O Homem como prisioneiro de si mesmo

Entre formas e imagens o mundo é construído conforme a nossa idealização de vida, mas também há quem diga que estamos cercados como em milharal que aparentemente não tem fim. Daqueles que sugam toda a nossa energia e nunca encontramos o verdadeiro caminho. Debaixo do sol escaldante causando exaustão e feridas por todo o corpo. As mãos e os pés calejados por tamanha repetição de movimentos, se rasgando conforme desvia-se dos milhos e da terra quente.

Quanto ao outro lado, o da idealização, pode-se tomar como um cenário paradisíaco onde tudo torna-se excitante demais a ser explorado. Mas ele pode ser o indício de uma jornada sem volta ao milharal.

O homem pode se tornar o prisioneiro de si, enquanto sua realidade se torna uma verdade absoluta em seu universo. O que eu quero dizer com isso? A sociedade procura não assimilar o que está ao seu redor, levando em conta a frequência com que vivem na indiferença e visões totalmente distorcidas, pessoas consideradas como politizadas que geram atitudes sórdidas onde a sua própria sombra parece ser um lugar seguro no meio de toda imensidão que estamos situados.
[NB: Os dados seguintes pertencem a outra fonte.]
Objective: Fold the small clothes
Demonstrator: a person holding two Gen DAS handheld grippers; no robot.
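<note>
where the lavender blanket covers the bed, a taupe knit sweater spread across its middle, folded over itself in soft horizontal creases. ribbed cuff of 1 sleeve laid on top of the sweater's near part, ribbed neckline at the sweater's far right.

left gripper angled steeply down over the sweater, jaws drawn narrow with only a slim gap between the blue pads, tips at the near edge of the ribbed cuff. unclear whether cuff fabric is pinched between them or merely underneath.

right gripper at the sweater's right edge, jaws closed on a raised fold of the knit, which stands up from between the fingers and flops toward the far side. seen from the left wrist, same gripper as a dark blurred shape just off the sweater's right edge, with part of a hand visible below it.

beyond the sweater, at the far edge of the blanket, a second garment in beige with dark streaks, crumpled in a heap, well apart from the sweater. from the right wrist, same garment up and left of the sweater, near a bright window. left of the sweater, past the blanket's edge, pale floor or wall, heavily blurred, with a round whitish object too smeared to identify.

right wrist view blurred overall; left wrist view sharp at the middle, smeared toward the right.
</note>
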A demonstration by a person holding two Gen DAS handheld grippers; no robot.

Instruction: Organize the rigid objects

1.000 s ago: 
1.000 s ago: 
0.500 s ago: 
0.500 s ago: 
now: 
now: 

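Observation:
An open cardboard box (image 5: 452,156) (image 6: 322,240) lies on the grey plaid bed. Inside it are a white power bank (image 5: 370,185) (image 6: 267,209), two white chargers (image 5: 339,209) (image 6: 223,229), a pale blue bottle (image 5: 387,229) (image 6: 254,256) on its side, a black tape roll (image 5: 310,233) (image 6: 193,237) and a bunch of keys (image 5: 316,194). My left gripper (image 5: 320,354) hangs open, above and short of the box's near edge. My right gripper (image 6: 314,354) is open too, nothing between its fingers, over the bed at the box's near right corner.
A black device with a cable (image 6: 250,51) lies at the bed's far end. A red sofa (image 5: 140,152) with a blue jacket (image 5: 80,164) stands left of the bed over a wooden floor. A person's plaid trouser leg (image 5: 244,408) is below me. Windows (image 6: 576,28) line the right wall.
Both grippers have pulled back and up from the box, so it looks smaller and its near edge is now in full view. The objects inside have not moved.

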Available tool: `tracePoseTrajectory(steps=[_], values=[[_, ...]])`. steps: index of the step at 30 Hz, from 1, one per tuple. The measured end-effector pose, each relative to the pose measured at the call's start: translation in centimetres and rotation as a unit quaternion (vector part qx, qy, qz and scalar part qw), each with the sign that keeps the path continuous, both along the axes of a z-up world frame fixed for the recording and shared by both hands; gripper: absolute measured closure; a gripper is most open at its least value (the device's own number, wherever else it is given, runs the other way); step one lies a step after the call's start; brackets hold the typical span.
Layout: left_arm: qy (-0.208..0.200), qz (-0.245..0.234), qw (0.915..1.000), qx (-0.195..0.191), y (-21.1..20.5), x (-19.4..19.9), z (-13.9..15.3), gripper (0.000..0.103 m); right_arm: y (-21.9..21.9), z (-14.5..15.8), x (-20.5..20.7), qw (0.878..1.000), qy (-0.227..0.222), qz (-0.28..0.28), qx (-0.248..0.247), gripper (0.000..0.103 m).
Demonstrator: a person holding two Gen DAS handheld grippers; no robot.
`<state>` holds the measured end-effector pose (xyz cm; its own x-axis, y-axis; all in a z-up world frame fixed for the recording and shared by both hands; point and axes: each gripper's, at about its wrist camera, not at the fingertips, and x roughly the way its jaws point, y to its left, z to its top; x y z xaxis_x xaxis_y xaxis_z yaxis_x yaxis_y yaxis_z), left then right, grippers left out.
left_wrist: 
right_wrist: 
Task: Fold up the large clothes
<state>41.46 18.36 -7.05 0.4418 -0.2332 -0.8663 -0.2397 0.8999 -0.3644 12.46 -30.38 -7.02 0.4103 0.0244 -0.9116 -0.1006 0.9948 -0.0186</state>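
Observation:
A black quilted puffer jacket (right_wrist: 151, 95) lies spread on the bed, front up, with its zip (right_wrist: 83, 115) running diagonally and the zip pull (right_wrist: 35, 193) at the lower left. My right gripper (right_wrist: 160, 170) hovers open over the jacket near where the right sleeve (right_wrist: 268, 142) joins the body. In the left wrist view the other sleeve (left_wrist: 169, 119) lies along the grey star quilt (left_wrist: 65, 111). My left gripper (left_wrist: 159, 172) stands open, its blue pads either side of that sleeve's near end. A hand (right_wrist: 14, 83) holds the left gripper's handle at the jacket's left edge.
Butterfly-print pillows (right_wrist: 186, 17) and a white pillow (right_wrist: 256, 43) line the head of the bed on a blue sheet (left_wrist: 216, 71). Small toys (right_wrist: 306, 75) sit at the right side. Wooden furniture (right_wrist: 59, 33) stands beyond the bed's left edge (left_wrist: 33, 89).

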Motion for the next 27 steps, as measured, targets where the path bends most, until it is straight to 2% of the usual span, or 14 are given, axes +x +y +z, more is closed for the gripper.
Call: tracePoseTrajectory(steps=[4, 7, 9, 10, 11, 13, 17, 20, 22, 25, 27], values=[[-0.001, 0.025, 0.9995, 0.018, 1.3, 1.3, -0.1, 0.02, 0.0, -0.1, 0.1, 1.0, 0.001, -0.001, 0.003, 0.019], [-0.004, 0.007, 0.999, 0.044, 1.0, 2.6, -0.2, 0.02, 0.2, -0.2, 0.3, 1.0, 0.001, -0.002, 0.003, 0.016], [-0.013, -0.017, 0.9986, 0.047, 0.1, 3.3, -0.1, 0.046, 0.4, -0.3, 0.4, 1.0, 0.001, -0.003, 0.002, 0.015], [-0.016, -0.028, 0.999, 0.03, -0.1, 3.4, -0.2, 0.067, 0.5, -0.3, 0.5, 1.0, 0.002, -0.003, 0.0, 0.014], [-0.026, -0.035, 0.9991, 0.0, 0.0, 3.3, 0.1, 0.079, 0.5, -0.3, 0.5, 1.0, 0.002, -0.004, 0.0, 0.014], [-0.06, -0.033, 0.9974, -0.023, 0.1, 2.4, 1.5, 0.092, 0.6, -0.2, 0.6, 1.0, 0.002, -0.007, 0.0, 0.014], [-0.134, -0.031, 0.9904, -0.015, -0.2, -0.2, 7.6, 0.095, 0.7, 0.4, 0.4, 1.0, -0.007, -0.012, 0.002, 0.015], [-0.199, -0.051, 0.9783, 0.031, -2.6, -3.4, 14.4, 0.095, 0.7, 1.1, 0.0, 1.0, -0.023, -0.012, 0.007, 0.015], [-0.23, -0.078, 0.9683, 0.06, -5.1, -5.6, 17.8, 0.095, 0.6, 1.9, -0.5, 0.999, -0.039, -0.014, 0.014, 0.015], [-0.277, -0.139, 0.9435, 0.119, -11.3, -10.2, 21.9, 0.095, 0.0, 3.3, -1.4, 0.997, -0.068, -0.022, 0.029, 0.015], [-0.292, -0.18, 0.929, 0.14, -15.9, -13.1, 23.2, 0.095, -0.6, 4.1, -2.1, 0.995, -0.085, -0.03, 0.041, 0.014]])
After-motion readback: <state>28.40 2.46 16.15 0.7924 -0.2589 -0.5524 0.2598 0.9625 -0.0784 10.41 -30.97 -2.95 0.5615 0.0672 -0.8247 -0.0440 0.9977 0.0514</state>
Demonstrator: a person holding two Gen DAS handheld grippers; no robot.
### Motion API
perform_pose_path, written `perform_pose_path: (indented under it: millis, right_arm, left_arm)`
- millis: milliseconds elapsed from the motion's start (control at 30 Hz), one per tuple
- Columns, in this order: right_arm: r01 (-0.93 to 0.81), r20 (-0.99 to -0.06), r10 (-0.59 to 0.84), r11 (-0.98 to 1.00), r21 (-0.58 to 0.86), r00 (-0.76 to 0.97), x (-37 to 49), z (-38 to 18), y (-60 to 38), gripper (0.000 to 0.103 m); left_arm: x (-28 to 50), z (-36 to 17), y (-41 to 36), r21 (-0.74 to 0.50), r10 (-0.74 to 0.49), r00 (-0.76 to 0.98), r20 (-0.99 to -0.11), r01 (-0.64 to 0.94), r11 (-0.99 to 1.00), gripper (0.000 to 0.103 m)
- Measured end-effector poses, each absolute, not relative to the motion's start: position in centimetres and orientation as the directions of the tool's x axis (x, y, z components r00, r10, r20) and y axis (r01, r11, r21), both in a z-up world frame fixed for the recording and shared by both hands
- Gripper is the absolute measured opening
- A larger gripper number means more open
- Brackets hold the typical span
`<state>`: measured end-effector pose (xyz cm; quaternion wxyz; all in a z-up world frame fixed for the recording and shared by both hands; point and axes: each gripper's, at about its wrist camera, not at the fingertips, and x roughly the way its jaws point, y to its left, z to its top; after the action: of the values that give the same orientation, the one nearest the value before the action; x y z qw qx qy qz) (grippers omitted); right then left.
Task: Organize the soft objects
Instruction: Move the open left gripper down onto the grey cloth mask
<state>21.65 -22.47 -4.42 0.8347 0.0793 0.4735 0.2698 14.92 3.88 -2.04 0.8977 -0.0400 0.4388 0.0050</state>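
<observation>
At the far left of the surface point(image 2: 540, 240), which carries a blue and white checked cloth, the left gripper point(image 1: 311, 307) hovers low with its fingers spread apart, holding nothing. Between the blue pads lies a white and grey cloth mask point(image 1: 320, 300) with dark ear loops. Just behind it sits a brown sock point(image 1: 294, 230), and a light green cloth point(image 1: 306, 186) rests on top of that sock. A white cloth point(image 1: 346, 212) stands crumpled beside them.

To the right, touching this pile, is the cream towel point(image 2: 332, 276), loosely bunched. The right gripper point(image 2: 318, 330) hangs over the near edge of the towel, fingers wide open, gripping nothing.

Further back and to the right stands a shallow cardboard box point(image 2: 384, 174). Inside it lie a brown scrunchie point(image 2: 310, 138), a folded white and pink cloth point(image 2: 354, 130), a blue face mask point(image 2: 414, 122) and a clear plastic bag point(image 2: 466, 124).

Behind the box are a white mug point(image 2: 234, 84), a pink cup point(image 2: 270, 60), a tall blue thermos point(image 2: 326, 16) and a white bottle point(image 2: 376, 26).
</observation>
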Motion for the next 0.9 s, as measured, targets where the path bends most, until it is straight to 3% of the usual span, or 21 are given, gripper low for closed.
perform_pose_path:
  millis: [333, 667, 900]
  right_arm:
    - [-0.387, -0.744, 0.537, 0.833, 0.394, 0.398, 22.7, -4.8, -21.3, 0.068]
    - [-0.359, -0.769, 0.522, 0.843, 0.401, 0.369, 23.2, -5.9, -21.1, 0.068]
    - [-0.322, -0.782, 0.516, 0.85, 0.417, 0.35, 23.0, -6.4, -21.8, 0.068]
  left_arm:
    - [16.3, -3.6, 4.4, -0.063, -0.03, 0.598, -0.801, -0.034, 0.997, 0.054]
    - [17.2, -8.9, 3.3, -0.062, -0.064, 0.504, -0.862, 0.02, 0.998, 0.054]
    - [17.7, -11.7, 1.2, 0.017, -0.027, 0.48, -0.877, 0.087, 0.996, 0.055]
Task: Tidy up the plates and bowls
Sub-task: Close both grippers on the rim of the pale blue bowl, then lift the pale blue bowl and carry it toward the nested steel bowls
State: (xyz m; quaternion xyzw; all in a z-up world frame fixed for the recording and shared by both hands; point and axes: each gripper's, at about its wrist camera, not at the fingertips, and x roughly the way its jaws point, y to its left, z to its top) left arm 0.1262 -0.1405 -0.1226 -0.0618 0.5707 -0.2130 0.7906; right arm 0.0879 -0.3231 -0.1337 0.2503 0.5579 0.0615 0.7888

Dentro dessa análise, Platão nos concedeu um mito chamado “Alegoria da caverna”, também identificada como “A Caverna de Platão” que em sua obra “A República” o filósofo exprime sobre o ser humano estar preso a suas próprias projeções que foram formadas pelo social e cultural, procurando não se abrir para o mundo exterior e caso contrário ele julga e ridiculariza. E isso é possível identificar nos dias de hoje, como o conservadorismo que limita muitos avanços da sociedade em larga escala. Ainda retratando do mito, se o homem se soltar dessas correntes sairá da “Caverna de Platão” e perceberá o quanto a vida pode ser explorada e compreendida dentro de sua diversidade e atingindo o bem maior. Obviamente será julgado pelos outros ainda presos na caverna iniciando-se um ciclo.

Quem se deixa levar por aparências corre o risco em se perder no milharal, e quem adia o seu lado humano despencará o céu do paraíso em sua própria cabeça. A frustração. O fato é que a verdade é extremamente dolorosa. Muitos podem não suportá-la. Muitos podem não sobreviver à ela. Mas é essencial inteirar-se. Não posso alegar que a conheço, mas se a busco é um sinal de que não admito me aprisionar nas minhas próprias mentiras porque afinal ela nos retém de uma maneira que a vida pode-se tornar ominosa e perder a logicidade, como se desintegrasse em partículas jogadas ao mar tornando-as impossível de se fundir novamente.

O labirinto da alma não é predominantemente um jogo a ser decifrado, mas um aliado à humanidade que cada vez mais parece estar distante e desinteressada em ser essencialmente humana.